Lucara Diamond Corp. finally sold the 1,109-carat Lesedi La Rona diamond for $53 million, or $47,777 a carat, on Monday to Graff Diamonds, Vancouver-based Lucara said in a statement. While it’s significantly bigger than the 813-carat Constellation stone Lucara found at the same time, that stone sold for a record $63 million, or about $77,500 a carat.

The fate of the Lesedi, or “our light” in the Tswana language spoken in Botswana, is a good example of how size isn’t the most important factor in the diamond industry. The gem is more difficult to cut and the color isn’t as good as the Constellation, meaning it probably won’t yield as good a polished stone. BMO Capital Markets had forecast that the diamond, which went unsold at a Sotheby’s auction in London last year, could sell for $75 million.
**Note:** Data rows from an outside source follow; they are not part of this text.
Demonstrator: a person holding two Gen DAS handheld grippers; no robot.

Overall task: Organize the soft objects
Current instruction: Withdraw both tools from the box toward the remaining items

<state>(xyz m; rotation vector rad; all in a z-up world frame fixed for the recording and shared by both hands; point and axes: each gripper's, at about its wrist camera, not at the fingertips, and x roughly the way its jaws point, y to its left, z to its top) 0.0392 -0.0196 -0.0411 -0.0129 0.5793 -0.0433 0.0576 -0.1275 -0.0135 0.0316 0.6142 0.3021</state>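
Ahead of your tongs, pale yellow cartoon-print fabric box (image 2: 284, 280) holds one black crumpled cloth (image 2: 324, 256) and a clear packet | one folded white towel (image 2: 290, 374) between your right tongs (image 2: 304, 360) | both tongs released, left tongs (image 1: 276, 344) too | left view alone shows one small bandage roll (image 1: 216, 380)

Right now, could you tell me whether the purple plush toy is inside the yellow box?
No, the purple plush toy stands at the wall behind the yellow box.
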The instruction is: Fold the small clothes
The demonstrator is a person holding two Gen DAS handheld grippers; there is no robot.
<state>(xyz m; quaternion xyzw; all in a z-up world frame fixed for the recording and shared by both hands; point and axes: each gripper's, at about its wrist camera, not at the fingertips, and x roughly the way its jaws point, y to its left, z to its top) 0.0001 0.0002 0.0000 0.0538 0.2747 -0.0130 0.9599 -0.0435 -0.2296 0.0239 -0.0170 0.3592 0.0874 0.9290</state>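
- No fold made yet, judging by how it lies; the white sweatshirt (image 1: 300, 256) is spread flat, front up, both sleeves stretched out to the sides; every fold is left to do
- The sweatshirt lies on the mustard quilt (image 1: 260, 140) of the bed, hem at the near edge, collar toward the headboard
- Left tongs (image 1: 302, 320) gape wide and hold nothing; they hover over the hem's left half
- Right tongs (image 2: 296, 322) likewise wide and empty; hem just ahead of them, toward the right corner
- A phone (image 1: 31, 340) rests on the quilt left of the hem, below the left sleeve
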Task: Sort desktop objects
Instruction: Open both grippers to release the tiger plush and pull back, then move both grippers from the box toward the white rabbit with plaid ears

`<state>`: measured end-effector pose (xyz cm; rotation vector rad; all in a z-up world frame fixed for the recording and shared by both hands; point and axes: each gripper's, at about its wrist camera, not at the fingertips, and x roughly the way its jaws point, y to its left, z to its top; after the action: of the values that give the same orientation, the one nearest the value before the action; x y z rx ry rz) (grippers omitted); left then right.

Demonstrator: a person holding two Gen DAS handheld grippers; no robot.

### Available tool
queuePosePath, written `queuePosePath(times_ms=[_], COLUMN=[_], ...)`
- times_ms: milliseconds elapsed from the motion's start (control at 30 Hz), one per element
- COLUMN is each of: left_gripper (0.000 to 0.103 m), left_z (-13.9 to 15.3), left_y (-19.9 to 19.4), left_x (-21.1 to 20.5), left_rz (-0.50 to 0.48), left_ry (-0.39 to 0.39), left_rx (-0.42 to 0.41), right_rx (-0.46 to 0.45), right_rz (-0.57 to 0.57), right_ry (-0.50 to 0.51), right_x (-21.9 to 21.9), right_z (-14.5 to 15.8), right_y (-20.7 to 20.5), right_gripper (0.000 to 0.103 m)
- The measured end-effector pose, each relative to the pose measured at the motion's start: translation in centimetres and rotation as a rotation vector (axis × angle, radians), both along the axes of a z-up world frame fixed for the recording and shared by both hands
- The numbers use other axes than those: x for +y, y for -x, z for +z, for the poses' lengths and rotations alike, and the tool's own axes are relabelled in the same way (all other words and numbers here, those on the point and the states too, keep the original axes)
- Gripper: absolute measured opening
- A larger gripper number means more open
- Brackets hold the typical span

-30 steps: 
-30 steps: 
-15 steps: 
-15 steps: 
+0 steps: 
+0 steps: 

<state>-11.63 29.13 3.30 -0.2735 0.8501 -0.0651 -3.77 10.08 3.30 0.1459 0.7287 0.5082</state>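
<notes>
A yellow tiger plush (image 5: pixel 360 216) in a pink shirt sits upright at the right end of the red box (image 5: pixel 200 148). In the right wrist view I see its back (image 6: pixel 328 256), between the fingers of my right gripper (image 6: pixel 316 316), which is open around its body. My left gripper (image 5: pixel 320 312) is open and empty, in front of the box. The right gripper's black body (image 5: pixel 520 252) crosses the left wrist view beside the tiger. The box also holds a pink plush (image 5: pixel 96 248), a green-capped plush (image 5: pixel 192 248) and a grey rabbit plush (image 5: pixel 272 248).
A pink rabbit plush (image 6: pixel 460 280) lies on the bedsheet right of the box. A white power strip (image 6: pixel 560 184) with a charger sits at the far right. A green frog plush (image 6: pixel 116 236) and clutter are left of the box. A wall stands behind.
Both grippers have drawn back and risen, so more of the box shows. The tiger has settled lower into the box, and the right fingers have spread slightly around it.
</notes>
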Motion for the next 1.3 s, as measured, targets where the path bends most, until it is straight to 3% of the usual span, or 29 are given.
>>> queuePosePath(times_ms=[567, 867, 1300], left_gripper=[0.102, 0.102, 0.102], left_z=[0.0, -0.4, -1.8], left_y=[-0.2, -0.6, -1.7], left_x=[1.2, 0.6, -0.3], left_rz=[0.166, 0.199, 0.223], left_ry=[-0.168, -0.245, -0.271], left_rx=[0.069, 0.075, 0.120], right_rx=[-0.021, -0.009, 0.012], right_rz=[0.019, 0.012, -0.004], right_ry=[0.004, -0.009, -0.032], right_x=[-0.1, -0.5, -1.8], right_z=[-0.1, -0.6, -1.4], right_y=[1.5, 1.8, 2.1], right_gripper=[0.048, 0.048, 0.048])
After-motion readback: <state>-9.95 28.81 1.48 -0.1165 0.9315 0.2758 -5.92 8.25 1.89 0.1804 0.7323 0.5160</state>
“If you take the potential outcomes from the stone into consideration, the risk that the buyer is actually taking, you can now see why it wasn’t the easiest one to sell,” Lucara Chief Executive Officer William Lamb said in a phone interview.

The Lesedi, just smaller than a tennis ball, is second in size only to the Cullinan, a 3,106-carat gem found in South Africa in 1905. The Cullinan was cut to form the Great Star of Africa and the Lesser Star of Africa, which are set in the Crown Jewels of Britain.

In last year’s Sotheby’s auction, there was only one offer, which was lower than the amount paid by Graff. At the time, the auction house itself bid $61 million as it sought to move the stone closer toward the reserve price, which didn’t happen, Lamb said.

Lucara, known for producing some of the world’s biggest and best stones, unearthed the diamond at its Karowe mine in Botswana. The company, which carries no debt, must now decide what to do with the proceeds.

“It does lead down the path of are we going to have a special dividend?” Lamb said. “That’s completely down to the discretion of the board.”